Procedural concerns?  Hardly.  Sure, the exclusion of evidence sometimes implicates trial accuracy, particularly when we’re talking about physical evidence.  But what about a suggestive identification?  To allow its introduction at trial doesn’t further trial accuracy.  Just the opposite.  Or coerced statements?  Again, no trial accuracy to be had there.

It strikes me that there is a rhetorical argument to be made that every aspect of the law offers an opportunity, often from some cynical perspective, for damage to a party.  Sure, the judge will instruct the jury not to speculate about evidence that doesn’t come before them, and the instruction will be heard and either ignored or misapprehended like so many other instructions given.  It might carry some greater weight if judges didn’t simultaneously allow evidence under the guise of background, or completing the narrative, that is otherwise irrelevant, immaterial, or unreliable.  But that would make prosecutions more difficult, and nobody would want to prevent the prosecution from getting as much of its story in there as possible, even if it’s nothing more than a story.

In the scheme of things, however, this is not a trade-off of trial accuracy against procedure, but a means of vindicating the Constitution and addressing its violations.  Since it happens to rarely, the fact that jurors might assume that there is secret bad evidence withhold from them in every case is bizarre, and might well merit a special instruction that there is no terrible evidence that would prove guilt but has been concealed from them.  It might not be true on the rare occasion that suppression was granted, but since the jurors are likely to ignore the instruction anyway, no harm would follow.

Yet accommodating juror speculation by eliminating exclusion, and thereby eliminating the wild notion that this secret unknown damning evidence exists and is being withheld, is like using an elephant gun to shoot a mouse.  While a conceptual possibility, and perhaps even a real cause of a jury convicting an innocent person based on imaginary evidence, the need to address constitutional violations is far more real and prevalent.  This is hardly just some slavishness toward procedure, but the only means available to protect us from the government violating our constitutional rights.

To the extent the problem exists, perhaps a solution is needed.  Eliminating exclusion, however, is hardly the answer.

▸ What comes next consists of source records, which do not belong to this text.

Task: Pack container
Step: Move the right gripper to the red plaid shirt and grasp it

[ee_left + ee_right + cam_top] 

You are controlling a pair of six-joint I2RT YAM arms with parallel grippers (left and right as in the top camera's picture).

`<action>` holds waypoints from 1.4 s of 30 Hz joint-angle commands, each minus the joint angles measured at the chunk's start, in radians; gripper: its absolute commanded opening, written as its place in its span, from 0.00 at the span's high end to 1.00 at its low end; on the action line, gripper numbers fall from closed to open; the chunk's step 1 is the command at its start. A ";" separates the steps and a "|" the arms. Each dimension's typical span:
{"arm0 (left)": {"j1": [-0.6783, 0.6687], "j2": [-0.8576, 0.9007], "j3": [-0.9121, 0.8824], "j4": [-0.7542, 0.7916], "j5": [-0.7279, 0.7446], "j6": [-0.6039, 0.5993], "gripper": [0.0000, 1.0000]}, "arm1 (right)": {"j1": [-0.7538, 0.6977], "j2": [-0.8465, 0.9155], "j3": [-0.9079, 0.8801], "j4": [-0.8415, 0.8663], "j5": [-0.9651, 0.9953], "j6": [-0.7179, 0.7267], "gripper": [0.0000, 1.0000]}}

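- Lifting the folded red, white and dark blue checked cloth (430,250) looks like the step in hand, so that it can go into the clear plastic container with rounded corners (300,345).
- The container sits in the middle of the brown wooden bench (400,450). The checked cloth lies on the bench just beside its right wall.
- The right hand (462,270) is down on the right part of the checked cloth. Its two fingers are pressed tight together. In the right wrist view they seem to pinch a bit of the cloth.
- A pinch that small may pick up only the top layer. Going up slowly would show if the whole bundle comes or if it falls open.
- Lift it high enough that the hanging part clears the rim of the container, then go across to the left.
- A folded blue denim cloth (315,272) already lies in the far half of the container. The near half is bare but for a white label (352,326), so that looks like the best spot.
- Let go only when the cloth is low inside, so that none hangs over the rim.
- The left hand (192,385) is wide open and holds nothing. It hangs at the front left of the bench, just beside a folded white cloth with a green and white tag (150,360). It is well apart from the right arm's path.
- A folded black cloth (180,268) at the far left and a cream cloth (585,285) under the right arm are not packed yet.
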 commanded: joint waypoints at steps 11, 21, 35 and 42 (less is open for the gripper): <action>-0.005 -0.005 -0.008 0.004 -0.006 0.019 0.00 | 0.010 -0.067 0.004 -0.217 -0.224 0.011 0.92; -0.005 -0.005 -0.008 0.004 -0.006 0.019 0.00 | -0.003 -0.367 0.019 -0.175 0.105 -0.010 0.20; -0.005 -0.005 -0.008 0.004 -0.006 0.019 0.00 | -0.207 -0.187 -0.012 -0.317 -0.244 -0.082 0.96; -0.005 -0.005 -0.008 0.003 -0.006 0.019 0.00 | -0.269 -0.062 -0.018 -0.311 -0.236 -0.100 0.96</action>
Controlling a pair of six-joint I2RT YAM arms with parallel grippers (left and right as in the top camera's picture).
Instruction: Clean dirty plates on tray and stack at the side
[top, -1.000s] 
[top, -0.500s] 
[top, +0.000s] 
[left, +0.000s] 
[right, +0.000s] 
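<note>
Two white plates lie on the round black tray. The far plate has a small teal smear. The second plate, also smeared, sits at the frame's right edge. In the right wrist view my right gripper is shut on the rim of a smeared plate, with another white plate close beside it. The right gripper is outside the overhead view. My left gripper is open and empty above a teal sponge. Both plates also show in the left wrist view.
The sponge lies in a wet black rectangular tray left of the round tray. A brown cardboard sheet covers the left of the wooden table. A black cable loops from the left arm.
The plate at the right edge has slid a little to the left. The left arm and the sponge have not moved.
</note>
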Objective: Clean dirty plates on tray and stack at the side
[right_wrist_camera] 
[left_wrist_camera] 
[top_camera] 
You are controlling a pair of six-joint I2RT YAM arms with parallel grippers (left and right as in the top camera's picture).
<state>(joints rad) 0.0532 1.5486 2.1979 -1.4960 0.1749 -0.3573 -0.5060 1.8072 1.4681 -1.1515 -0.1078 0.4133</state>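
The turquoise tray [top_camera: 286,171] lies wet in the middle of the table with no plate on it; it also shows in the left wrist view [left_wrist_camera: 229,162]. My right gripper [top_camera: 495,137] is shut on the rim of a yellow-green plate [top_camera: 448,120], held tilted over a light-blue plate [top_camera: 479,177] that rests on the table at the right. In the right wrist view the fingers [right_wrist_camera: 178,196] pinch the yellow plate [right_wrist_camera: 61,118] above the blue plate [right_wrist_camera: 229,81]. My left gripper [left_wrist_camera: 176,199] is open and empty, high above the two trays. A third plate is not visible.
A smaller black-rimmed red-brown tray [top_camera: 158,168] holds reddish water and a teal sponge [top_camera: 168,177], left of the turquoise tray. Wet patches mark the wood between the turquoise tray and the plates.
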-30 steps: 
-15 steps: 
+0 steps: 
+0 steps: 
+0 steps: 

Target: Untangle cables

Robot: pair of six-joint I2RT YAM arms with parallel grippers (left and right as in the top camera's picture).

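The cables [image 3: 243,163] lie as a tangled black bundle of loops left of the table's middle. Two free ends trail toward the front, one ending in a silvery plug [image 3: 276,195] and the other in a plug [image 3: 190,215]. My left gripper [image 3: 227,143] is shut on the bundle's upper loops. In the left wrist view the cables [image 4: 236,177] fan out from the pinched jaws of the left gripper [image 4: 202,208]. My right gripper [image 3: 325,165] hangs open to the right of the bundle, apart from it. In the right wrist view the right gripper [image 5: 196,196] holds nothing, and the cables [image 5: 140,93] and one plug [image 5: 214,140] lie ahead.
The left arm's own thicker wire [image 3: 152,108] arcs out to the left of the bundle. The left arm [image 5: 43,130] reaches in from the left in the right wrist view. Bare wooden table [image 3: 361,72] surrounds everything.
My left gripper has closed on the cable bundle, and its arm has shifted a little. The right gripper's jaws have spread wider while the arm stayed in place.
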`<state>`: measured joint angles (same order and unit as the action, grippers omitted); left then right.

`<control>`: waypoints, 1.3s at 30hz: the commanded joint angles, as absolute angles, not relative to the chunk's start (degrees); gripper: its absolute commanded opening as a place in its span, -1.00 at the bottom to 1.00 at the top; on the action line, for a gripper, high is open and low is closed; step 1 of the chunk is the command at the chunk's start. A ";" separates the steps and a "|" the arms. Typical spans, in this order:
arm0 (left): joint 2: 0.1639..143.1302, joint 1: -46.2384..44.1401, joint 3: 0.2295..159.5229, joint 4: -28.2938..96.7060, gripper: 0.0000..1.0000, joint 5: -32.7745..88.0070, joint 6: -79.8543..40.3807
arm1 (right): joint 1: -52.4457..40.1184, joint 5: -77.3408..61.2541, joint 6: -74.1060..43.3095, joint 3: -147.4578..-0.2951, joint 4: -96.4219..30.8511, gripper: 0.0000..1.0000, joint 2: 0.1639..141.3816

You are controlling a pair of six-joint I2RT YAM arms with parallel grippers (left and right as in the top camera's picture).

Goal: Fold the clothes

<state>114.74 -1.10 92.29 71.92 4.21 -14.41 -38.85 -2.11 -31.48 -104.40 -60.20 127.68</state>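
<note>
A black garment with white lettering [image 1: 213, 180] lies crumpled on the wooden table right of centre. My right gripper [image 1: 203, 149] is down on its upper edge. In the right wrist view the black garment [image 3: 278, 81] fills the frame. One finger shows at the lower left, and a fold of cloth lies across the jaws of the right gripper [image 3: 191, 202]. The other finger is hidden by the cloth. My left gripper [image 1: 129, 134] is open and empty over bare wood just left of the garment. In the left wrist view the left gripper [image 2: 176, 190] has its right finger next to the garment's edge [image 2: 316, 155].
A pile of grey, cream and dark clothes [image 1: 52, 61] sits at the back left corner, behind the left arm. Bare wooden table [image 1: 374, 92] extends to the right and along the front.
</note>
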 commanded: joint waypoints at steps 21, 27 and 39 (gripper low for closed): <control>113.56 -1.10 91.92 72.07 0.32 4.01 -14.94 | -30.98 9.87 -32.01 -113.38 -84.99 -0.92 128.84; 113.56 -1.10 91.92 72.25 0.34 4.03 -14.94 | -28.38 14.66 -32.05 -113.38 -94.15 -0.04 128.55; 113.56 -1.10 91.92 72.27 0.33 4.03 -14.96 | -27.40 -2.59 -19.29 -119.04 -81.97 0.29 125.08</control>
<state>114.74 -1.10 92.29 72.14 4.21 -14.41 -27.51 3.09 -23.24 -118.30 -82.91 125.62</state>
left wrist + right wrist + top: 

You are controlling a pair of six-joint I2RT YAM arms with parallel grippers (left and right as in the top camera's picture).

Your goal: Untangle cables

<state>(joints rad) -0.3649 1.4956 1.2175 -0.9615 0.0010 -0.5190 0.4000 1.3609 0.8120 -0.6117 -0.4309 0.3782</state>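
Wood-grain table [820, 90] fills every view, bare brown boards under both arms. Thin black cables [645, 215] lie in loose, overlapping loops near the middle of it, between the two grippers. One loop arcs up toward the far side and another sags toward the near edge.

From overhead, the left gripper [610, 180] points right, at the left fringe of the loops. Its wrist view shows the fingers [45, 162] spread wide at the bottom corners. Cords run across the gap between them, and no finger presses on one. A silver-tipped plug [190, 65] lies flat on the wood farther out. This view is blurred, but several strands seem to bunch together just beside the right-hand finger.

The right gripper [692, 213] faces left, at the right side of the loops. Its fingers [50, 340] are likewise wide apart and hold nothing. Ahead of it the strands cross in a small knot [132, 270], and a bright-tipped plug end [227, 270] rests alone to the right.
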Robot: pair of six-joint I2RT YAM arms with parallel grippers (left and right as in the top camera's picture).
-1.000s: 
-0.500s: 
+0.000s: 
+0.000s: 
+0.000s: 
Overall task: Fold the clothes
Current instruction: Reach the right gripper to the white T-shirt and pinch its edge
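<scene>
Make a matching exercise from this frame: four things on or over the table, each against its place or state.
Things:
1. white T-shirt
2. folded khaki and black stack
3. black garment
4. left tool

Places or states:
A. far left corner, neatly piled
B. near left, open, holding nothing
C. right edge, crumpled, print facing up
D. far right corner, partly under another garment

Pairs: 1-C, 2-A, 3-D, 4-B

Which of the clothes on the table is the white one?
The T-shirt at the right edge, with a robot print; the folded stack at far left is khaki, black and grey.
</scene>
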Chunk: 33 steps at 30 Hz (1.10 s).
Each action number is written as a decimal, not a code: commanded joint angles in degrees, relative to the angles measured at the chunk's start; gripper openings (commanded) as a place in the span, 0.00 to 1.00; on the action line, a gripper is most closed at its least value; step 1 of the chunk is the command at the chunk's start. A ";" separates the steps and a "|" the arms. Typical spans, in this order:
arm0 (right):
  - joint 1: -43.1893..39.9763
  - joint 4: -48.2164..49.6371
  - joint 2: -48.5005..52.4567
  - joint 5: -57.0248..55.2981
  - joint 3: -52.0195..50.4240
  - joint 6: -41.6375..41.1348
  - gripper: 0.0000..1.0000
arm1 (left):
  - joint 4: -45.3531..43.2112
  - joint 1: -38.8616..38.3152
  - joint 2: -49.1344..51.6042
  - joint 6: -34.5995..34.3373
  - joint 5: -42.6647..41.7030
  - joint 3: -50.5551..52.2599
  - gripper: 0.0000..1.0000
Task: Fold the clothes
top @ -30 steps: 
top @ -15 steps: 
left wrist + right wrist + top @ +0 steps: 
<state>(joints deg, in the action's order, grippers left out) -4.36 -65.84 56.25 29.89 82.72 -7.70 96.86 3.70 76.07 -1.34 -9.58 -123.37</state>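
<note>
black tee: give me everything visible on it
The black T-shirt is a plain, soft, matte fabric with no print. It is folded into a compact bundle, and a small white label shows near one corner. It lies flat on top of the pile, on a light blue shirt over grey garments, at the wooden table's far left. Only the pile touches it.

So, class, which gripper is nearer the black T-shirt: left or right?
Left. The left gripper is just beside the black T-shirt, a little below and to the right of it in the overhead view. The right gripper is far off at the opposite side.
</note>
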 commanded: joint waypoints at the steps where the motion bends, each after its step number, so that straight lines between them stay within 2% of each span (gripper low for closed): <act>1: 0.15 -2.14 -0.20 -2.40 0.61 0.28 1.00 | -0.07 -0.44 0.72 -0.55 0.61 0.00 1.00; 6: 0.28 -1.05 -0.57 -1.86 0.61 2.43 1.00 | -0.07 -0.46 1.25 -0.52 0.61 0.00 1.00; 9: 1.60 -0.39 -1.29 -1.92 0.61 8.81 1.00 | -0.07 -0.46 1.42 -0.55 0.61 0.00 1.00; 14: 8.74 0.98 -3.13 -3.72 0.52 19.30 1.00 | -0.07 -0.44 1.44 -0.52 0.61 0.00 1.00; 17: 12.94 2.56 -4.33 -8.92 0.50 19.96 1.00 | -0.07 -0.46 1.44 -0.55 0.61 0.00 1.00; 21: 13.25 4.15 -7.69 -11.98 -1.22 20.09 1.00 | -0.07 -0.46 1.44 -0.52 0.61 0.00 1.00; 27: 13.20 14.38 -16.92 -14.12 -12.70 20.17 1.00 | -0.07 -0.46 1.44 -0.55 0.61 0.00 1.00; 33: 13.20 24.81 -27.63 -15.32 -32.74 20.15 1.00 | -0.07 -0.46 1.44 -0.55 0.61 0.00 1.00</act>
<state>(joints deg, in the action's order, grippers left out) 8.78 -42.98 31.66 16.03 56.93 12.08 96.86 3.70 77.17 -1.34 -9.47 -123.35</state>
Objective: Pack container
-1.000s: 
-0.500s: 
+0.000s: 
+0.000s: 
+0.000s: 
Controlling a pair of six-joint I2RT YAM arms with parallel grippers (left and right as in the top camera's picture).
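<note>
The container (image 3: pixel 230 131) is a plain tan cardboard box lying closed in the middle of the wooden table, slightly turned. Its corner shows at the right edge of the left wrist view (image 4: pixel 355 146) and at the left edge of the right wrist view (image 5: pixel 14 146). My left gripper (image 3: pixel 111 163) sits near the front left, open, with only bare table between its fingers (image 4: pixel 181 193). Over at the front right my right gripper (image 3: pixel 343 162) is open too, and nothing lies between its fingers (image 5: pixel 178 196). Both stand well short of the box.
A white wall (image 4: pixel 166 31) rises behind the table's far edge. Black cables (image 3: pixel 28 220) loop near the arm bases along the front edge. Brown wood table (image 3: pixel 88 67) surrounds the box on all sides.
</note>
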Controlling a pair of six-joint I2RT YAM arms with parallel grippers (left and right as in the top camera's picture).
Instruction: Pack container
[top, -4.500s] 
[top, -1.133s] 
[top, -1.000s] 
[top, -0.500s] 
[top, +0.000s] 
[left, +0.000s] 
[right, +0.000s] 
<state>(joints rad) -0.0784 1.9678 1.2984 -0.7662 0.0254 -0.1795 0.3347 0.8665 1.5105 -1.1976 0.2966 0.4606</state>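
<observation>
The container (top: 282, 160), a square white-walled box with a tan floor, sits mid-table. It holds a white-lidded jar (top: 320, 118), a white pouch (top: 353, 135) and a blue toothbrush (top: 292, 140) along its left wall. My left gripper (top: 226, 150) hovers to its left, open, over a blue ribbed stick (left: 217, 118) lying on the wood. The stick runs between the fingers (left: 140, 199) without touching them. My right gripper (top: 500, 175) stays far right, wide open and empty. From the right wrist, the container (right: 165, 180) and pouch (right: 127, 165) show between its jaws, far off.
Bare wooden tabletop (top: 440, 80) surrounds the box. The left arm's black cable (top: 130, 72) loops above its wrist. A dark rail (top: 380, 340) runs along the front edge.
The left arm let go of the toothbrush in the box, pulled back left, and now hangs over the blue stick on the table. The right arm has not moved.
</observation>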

9 thoughts on “The Exclusionary Rule and “Unknown” Evidence

  1. Jim Majkowski

    The prof may have a point; there are some citizens who have no experience with police and prosecutors who think them always competent and honorable and would not present a case unless they honestly believed it to be one which proves guilt beyond a reasonable doubt. Like U. S. District Judge Karlton, they probably also believe in the tooth fairy.

    I have long wished to be able to cross examine at length police officers on the scope and diligence of the inquiries they made (and especially the ones they did not) and the actual details of the conferences they had with the prosecutors. In the interest, of course, of trial accuracy. How about yourself?

  2. SHG

    I’m usually able to get a few licks in on cross about such matters, to help educate the jurors as how real police work happens.  But then, blind faith in the system and its cogs is so strong that not even reality makes much of a dent.

  3. Jim Majkowski

    I have sometimes thought that one reason for the blind faith is that the thought that our guardians may not be virtuous is too frightening to contemplate.

  4. AH

    The same happens in medical malpractice cases. It is hard to overcome the belief that prestigious hospitals can make mistakes or act dishonorably.

  5. Stephen

    There was an astonishing article at the start of the year (title: “A friendship that crossed the threshold”) about an English terror trial, in which the jury unanimously decided that the guy was so completely harmless that a few of them stayed in touch with the alleged terrorist, that talked about how shocked they were when the police continued to go after the person they’d acquitted and how it entirely changed their view of the police. Especially, to be fair, after *they* were added to watch lists themselves.